EXERCISE AIM
Return the listing exactly as it appears, but strip out the images.
━━━━━━━━━━━━━━━━━━━━━━━━━━━━━━
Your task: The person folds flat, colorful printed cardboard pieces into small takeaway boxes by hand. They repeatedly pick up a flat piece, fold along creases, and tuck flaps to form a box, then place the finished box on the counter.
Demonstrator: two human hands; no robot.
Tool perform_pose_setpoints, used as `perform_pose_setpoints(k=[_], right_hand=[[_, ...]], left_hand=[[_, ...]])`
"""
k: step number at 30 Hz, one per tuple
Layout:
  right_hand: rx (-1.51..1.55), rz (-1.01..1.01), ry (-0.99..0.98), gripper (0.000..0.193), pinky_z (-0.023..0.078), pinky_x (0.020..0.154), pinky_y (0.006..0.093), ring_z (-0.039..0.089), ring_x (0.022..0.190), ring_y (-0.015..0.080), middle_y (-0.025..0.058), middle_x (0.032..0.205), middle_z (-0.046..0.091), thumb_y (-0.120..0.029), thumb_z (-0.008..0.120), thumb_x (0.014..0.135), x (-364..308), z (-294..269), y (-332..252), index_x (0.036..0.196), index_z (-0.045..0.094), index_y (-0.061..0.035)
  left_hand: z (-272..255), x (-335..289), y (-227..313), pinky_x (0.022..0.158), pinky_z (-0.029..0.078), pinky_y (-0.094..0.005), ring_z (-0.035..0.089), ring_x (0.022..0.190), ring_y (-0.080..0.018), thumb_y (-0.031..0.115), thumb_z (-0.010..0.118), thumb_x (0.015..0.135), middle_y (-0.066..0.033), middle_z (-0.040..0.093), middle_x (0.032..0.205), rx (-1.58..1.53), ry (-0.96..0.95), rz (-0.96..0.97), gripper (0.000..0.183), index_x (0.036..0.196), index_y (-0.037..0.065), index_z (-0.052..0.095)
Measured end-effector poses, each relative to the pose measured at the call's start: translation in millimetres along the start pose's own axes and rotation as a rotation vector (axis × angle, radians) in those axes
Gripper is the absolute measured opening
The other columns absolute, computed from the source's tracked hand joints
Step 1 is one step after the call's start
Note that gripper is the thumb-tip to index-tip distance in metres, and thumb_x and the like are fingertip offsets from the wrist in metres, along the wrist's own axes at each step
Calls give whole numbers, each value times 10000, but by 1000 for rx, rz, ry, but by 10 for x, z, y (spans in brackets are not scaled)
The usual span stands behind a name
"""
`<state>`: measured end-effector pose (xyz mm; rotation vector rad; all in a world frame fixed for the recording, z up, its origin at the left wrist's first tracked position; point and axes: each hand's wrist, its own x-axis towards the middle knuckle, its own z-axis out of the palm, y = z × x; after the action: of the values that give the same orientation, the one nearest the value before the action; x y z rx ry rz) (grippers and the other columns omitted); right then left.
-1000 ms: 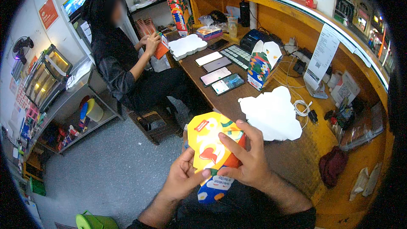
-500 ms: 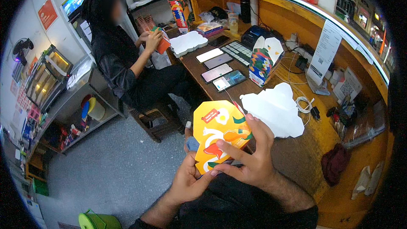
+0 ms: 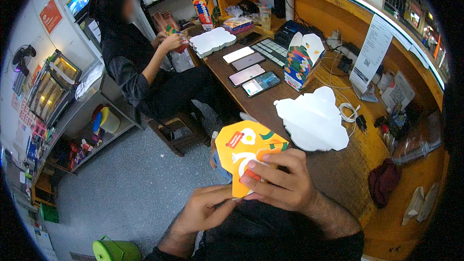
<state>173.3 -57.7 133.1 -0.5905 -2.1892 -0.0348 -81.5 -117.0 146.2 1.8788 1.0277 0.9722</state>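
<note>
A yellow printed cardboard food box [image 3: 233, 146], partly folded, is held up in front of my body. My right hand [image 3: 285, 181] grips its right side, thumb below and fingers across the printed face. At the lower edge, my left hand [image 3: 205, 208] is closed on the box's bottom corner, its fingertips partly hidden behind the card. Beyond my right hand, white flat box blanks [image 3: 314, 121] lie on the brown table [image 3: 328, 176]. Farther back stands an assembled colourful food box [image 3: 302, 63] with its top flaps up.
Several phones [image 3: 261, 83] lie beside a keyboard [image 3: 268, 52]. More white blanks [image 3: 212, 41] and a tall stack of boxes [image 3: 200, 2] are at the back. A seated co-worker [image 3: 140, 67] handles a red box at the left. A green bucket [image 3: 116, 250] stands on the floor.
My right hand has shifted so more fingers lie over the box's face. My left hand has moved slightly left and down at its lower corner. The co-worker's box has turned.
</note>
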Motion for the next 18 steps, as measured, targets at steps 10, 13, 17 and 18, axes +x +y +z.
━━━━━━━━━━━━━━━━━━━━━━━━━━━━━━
OUTPUT FOR THIS TASK
Your task: The person folds flat, colorful printed cardboard pieces into small takeaway boxes by hand. They repeatedly pick up a flat piece, fold along creases, and tuck flaps to form a box, then place the finished box on the counter.
Demonstrator: two human hands; no robot.
Tool perform_pose_setpoints, used as `perform_pose_setpoints(k=[_], right_hand=[[_, ...]], left_hand=[[_, ...]])`
"""
k: step number at 30 Hz, one per tuple
Layout:
  right_hand: rx (-1.51..1.55), rz (-1.01..1.01), ry (-0.99..0.98), gripper (0.000..0.193), pinky_z (-0.023..0.078), pinky_x (0.020..0.154), pinky_y (0.006..0.093), ring_z (-0.039..0.089), ring_x (0.022..0.190), ring_y (-0.015..0.080), middle_y (-0.025..0.058), middle_x (0.032..0.205), middle_z (-0.046..0.091), thumb_y (-0.120..0.029), thumb_z (-0.008..0.120), thumb_x (0.014..0.135), x (-364..308), z (-294..269), y (-332..252), index_x (0.036..0.196), index_z (-0.045..0.094), index_y (-0.061..0.035)
  left_hand: z (-272..255), x (-335..289), y (-227..313), pinky_x (0.022..0.158), pinky_z (-0.029..0.078), pinky_y (-0.094..0.005), ring_z (-0.035..0.089), ring_x (0.022..0.190), ring_y (-0.080..0.018), thumb_y (-0.031..0.115), thumb_z (-0.010..0.118), thumb_x (0.015..0.135), middle_y (-0.066..0.033), middle_z (-0.040..0.093), middle_x (0.032..0.205), rx (-1.58..1.53), ry (-0.96..0.95), rz (-0.96..0.97), gripper (0.000..0.183), index_x (0.036..0.196), index_y (-0.037..0.065), index_z (-0.052..0.095)
Measured end-effector poses, each relative to the pose measured at the call's start: translation in millimetres along the start pose's own axes and rotation as a rotation vector (axis × angle, radians) in those axes
Gripper is the absolute measured opening
The other columns absolute, computed from the source's tracked hand joints
Step 1 is one step after the call's start
Note that gripper is the thumb-tip to index-tip distance in metres, and thumb_x and the like are fingertip offsets from the wrist in metres, along the wrist's own axes at each step
Calls give whole numbers, each value times 10000, but by 1000 for rx, rz, ry, but by 10 for x, z, y (spans in brackets are not scaled)
The usual span stands behind a name
"""
`<state>`: measured end-effector pose (xyz mm; rotation vector rad; all in a world frame fixed for the recording, z up, its origin at the left wrist's first tracked position; point and axes: each hand's wrist, its own x-axis towards the middle knuckle, its own z-axis out of the palm, y = z × x; after the action: of the values that give the same orientation, the one nearest the value before the action; x y z rx ry rz) (grippers and the other columns omitted); right then left.
-1000 ms: 
-500 ms: 
+0 ms: 
<state>173.3 -57.7 133.1 -0.5905 -2.1892 -0.0348 -81.5 -117.0 146.2 1.8788 1.0277 0.9722</state>
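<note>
A yellow printed cardboard food box [image 3: 233, 146], partly folded, is held up in front of my body. My right hand [image 3: 285, 181] grips its right side, thumb below and fingers across the printed face. At the lower edge, my left hand [image 3: 205, 208] is closed on the box's bottom corner, its fingertips partly hidden behind the card. Beyond my right hand, white flat box blanks [image 3: 314, 121] lie on the brown table [image 3: 328, 176]. Farther back stands an assembled colourful food box [image 3: 302, 63] with its top flaps up.
Several phones [image 3: 261, 83] lie beside a keyboard [image 3: 268, 52]. More white blanks [image 3: 212, 41] and a tall stack of boxes [image 3: 200, 2] are at the back. A seated co-worker [image 3: 140, 67] handles a red box at the left. A green bucket [image 3: 116, 250] stands on the floor.
My right hand has shifted so more fingers lie over the box's face. My left hand has moved slightly left and down at its lower corner. The co-worker's box has turned.
</note>
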Motion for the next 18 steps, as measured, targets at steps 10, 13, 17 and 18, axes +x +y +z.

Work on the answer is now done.